Walk with me, down these hollow streets of thought,
Where my footsteps answer old fears,
Let your hand fit mine like sunlight fits morning,
Let our shadows melt into one.
For with you, the night forgets its hunger,
And even silence dares to dream again.

Come, fill this hollow where my heart once broke,
Plant your laughter in the cracks of my chest,
Let love grow where fear once built walls,
Let your light spill over my broken fields.

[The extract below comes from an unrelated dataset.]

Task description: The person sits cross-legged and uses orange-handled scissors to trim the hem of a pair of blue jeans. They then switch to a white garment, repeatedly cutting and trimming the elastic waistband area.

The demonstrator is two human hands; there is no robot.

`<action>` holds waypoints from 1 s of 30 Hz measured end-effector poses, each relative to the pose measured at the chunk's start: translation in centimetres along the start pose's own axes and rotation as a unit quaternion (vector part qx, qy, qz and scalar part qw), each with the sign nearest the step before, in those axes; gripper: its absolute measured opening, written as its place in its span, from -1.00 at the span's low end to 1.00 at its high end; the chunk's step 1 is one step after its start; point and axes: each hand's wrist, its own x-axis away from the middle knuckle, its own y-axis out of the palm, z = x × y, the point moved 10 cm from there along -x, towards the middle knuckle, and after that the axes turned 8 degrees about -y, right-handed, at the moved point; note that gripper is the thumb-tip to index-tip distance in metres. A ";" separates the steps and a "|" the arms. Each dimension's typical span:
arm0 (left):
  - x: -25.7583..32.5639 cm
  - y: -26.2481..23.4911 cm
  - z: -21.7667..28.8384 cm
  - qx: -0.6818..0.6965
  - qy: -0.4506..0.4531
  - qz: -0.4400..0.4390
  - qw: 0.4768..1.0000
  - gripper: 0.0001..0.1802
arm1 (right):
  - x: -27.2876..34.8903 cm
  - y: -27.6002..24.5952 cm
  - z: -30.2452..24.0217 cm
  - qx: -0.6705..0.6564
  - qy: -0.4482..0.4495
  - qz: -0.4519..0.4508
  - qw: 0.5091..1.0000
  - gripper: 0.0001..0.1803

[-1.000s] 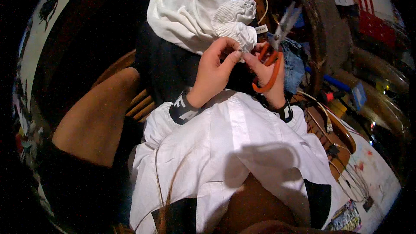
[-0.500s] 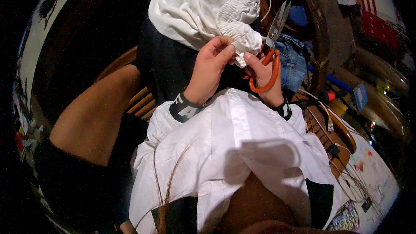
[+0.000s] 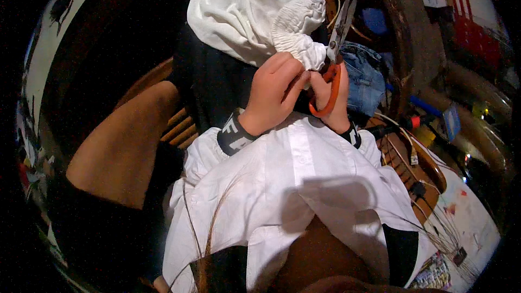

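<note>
A white cloth garment (image 3: 239,16) with a gathered, elastic-looking end lies over dark fabric in front of me. My left hand (image 3: 275,91) is closed on the near edge of the gathered part, knuckles up. Close beside it, my right hand (image 3: 337,97) pinches the same edge, thumb toward the left thumb. Orange-handled scissors (image 3: 339,32) hang in the right hand, a handle loop around its fingers and the metal blades pointing away, beyond the hand. The blades are apart from the cloth. What lies between the two thumbs is mostly hidden.
Folded blue denim (image 3: 361,78) lies just right of the scissors. Farther right are cables (image 3: 399,152), a blue-handled brush-like tool (image 3: 449,119) and a brown wooden surface (image 3: 404,176). A bare knee (image 3: 122,141) is at the left, next to wooden slats (image 3: 180,129).
My left hand has rolled over, its fingers now covering the cloth's edge. The hands have drawn together, and the scissors have tilted slightly more upright.
</note>
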 end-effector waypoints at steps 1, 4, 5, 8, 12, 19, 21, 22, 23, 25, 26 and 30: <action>0.0 -0.3 0.1 0.005 0.001 -0.003 1.000 -0.90 | 0.3 -0.2 1.6 0.039 0.053 -0.018 0.998 -0.56; -0.4 -0.6 -0.8 0.067 -0.062 0.009 0.996 -0.89 | 0.0 -0.6 1.3 0.012 0.017 -0.033 0.999 -0.57; -0.5 -0.7 -1.4 0.093 -0.095 0.018 0.991 -0.88 | -0.1 -0.8 1.2 -0.053 0.039 -0.029 0.997 -0.57; -0.7 -0.3 -2.9 0.126 -0.136 0.007 0.983 -0.86 | 0.7 -1.6 1.2 -0.139 0.090 -0.071 0.984 -0.75; -0.2 1.4 -5.4 0.245 -0.224 -0.032 0.943 -0.81 | 4.0 -1.8 -0.2 -0.165 0.149 -0.194 0.955 -0.71; -0.7 2.2 -5.3 0.326 -0.258 -0.050 0.908 -0.80 | 7.9 -2.4 0.8 -0.083 0.213 -0.318 0.920 -0.45; -0.9 2.2 -5.3 0.314 -0.255 -0.033 0.914 -0.80 | 7.9 -2.4 0.7 -0.087 0.227 -0.305 0.921 -0.46; -0.9 2.2 -5.3 0.301 -0.249 -0.034 0.920 -0.80 | 7.8 -2.3 0.5 -0.085 0.227 -0.299 0.923 -0.47; -0.9 2.2 -5.3 0.288 -0.242 -0.036 0.926 -0.80 | 7.7 -2.3 0.4 -0.084 0.228 -0.294 0.925 -0.47; -0.9 2.1 -5.3 0.264 -0.230 -0.035 0.936 -0.81 | 7.6 -2.1 0.4 -0.103 0.226 -0.287 0.925 -0.49; -0.9 2.1 -5.2 0.253 -0.225 -0.033 0.940 -0.81 | 7.6 -2.1 0.4 -0.112 0.224 -0.283 0.926 -0.49; -1.1 1.9 -4.8 0.207 -0.204 -0.027 0.956 -0.81 | 7.6 -1.9 0.8 -0.141 0.228 -0.284 0.921 -0.52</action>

With you, every barren thing learns to bloom again,
The air tastes of spring, and I remember,
How it feels to be unafraid,
How it feels to be home.

So come, be my light, my refuge, my calm,
Walk with me until the dark forgets its way,
Hold me till the world grows quiet and kind.
For when you are here, the night stands still,
And even my ghosts bow in surrender,
For they, too, know your name means dawn.